Her kiss of welcome was returned frostily by Miss Drum, warmly by
Lucy. Mr. Drum at first looked a little sheepish under his sister’s
severe salutation. Soon all were seated at tea.
‘Do you take cream and sugar?’ asked the bride, looking at her new
sister.
‘No sugar, I thank you,’ was the formal reply. ‘And it will be
better, Sarah, that you should call me Elizabeth. Though I am an old
woman your years do not render it unsuitable, and I wish to be
sisterly.’
‘Thank you, dear Elizabeth,’ answered Mrs. Gawkins, cheerily; ‘I
hope, indeed, we shall be sisterly. It would be sad times with me if
I found I had brought coldness into my new home.’
But Miss Drum would not thaw yet. ‘Yes, I have always maintained, and
I maintain still, that there must be faults on both sides if a
marriage, if any marriage whatever, introduces dissension into a
family circle. And I will do my part, Sarah.’
‘Yes, indeed;’ but Sarah knew not what more to say.
Mr. Drum struck in,—‘Lucy, my dear’—she had been a little girl
perched on his knee when her father asked him years before to be
trustee,—‘Lucy, my dear, you’re not in full bloom. Look at my old
lady, and guess: what’s a recipe for roses?’
‘For shame, Gawkins!’ cried both old ladies; one with a smile, the
other with a frown.
Still, as the evening wore on. Miss Drum slowly thawed. Having, as it
were once for all, placed her hosts in the position of culprits at
the moral bar, having sat in judgment on them, and convicted them in
the ears of all men (represented by Lucy), she admitted them to
mercy, and dismissed them with a qualified pardon. What most softened
her towards the offending couple was their unequivocal profession of
rheumatism. When she unbendingly declined to remain seated at the
supper-table one minute beyond half-past ten, she alleged rheumatism
as her impelling motive; and Gawkins and Sarah immediately proclaimed
their own rheumatic experience and sympathies. As Miss Drum observed
to Lucy on their way home, ‘Old people don’t confess to rheumatism if
they wish to appear young.’
Thus the feud subsided, though Miss Drum to the end of her life
occasionally spoke of her sister-in-law as ‘that poor silly thing,’
and of her brother as of one who should have known better.

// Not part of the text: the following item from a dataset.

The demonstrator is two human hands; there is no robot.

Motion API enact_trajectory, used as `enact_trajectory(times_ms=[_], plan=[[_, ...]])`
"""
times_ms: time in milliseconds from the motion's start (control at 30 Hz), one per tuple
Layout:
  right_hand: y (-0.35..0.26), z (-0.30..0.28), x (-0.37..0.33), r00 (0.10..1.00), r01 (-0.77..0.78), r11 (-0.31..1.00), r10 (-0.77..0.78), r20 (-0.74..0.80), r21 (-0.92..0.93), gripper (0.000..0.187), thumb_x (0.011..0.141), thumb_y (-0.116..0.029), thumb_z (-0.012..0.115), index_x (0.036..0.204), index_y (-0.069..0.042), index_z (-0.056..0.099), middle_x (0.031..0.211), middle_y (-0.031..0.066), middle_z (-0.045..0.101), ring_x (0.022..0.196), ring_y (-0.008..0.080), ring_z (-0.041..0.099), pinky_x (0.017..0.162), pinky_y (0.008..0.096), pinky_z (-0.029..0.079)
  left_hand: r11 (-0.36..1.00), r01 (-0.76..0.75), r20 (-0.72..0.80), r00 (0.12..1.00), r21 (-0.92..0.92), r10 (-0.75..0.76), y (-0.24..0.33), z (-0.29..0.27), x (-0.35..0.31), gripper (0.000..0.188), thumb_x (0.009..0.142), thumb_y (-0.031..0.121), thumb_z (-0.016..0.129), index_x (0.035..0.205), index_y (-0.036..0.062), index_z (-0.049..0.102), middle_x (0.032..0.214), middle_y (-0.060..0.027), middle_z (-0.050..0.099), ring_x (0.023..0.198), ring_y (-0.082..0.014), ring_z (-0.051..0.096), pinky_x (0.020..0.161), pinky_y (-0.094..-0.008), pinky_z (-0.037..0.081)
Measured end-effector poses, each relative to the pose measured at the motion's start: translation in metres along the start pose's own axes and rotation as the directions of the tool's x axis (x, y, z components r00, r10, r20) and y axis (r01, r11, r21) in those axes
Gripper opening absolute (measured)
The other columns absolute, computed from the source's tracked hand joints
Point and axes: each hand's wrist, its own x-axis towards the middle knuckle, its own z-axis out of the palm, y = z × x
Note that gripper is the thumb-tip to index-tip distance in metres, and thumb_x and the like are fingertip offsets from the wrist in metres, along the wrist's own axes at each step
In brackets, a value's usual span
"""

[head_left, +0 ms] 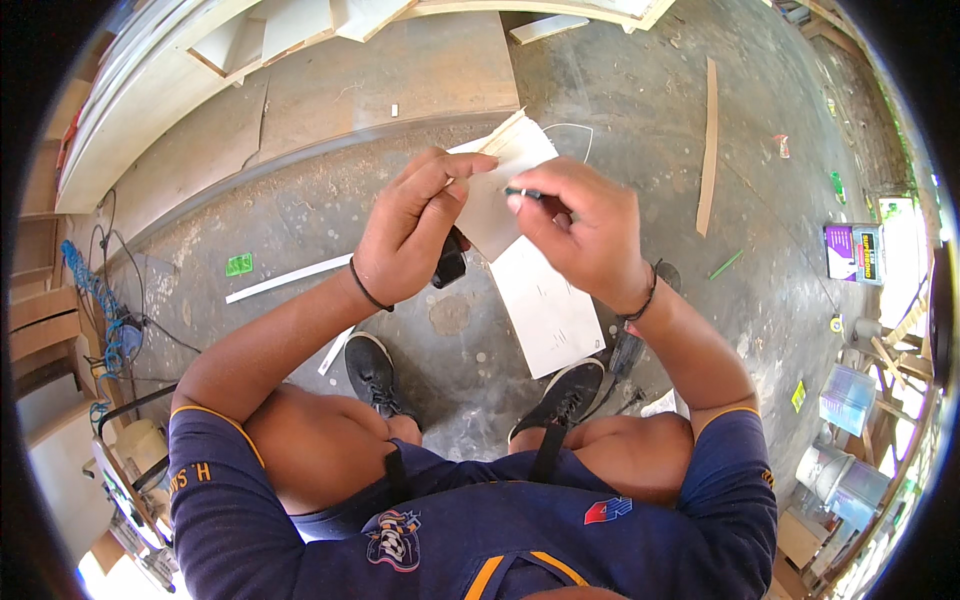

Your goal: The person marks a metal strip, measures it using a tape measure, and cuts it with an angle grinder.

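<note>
Left hand (412,228) up above the pale board, fingers curled, index finger stretched to the right, thumb bent in beneath it; whether anything is gripped between them, one cannot tell. That index fingertip overlaps the lower end of a thin wooden strip (507,133), contact unclear. Over to the right hand (592,225), and it's a tight pinch: thumb and fingers closed on a slim dark object (522,192), the tip poking out leftward, the rest hidden in the grip. The two hands face each other, near but apart.

Below them, the pale upper board (485,205) lies tilted on the grey floor (450,345), the strip along its top end. Just beneath it comes the white lower board (550,315), flat between the hands and the right shoe (560,400), with short dark marks on its face. A black object (450,265) shows under the left hand, partly covered.

Out to the far right, the containers: a purple and black tin (853,253), a clear plastic tub (847,398) and a whitish bucket (825,468), contents too small to make out.
</note>
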Motion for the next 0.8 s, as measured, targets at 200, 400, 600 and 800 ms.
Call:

Whilst, on her side, Mrs. Gawkins Drum remarked to her husband, ‘What
a very old-looking woman that Miss Charlmont is, if she’s not thirty,
as you say. I never saw such an old, faded-looking woman of her age.’
CHAPTER X.
Parties ran high at Kensington and Notting Hill. Stella stood up for
charades, Jane for tableaux. Mr. Hartley naturally sided with his
wife, Miss Charlmont held back from volunteering any opinion, Mrs.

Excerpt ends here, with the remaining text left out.